Problem details: From the line with "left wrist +" to the final line of the records, every line is to be duplicated exactly, both of those lines included.

Entries supplied:

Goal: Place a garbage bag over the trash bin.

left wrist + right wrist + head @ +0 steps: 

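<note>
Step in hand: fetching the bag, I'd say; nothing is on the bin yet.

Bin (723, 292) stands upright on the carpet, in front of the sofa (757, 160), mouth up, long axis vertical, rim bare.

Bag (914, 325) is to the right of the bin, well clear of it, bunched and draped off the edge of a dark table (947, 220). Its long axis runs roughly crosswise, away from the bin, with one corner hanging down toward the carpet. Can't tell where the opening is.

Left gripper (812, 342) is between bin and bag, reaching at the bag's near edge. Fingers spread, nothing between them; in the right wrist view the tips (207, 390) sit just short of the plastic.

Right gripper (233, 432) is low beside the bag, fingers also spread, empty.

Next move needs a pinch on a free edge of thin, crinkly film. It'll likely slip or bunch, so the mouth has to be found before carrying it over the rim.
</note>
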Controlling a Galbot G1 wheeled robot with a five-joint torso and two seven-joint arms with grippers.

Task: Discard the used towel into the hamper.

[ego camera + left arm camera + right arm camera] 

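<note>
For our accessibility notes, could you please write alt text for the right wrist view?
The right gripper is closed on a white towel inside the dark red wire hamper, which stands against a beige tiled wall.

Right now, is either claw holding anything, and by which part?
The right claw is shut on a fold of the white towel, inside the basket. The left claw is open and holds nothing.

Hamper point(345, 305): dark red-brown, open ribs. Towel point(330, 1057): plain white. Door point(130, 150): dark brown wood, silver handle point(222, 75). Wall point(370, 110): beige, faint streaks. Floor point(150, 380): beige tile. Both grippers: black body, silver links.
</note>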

Result for this exercise:
left wrist + right wrist + head @ +0 steps: 

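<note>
Step in hand: fetching the bag, I'd say; nothing is on the bin yet.

Bin (723, 292) stands upright on the carpet, in front of the sofa (757, 160), mouth up, long axis vertical, rim bare.

Bag (914, 325) is to the right of the bin, well clear of it, bunched and draped off the edge of a dark table (947, 220). Its long axis runs roughly crosswise, away from the bin, with one corner hanging down toward the carpet. Can't tell where the opening is.

Left gripper (812, 342) is between bin and bag, reaching at the bag's near edge. Fingers spread, nothing between them; in the right wrist view the tips (207, 390) sit just short of the plastic.

Right gripper (233, 432) is low beside the bag, fingers also spread, empty.

Next move needs a pinch on a free edge of thin, crinkly film. It'll likely slip or bunch, so the mouth has to be found before carrying it over the rim.
</note>
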Controlling a Galbot G1 wheeled robot with a five-joint torso and two seven-joint arms with grippers.

Task: Discard the used towel into the hamper.

[ego camera + left arm camera + right arm camera] 

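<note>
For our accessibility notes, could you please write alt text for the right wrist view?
The right gripper is closed on a white towel inside the dark red wire hamper, which stands against a beige tiled wall.

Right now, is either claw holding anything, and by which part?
The right claw is shut on a fold of the white towel, inside the basket. The left claw is open and holds nothing.

Hamper point(345, 305): dark red-brown, open ribs. Towel point(330, 1057): plain white. Door point(130, 150): dark brown wood, silver handle point(222, 75). Wall point(370, 110): beige, faint streaks. Floor point(150, 380): beige tile. Both grippers: black body, silver links.
</note>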

The answer is complete.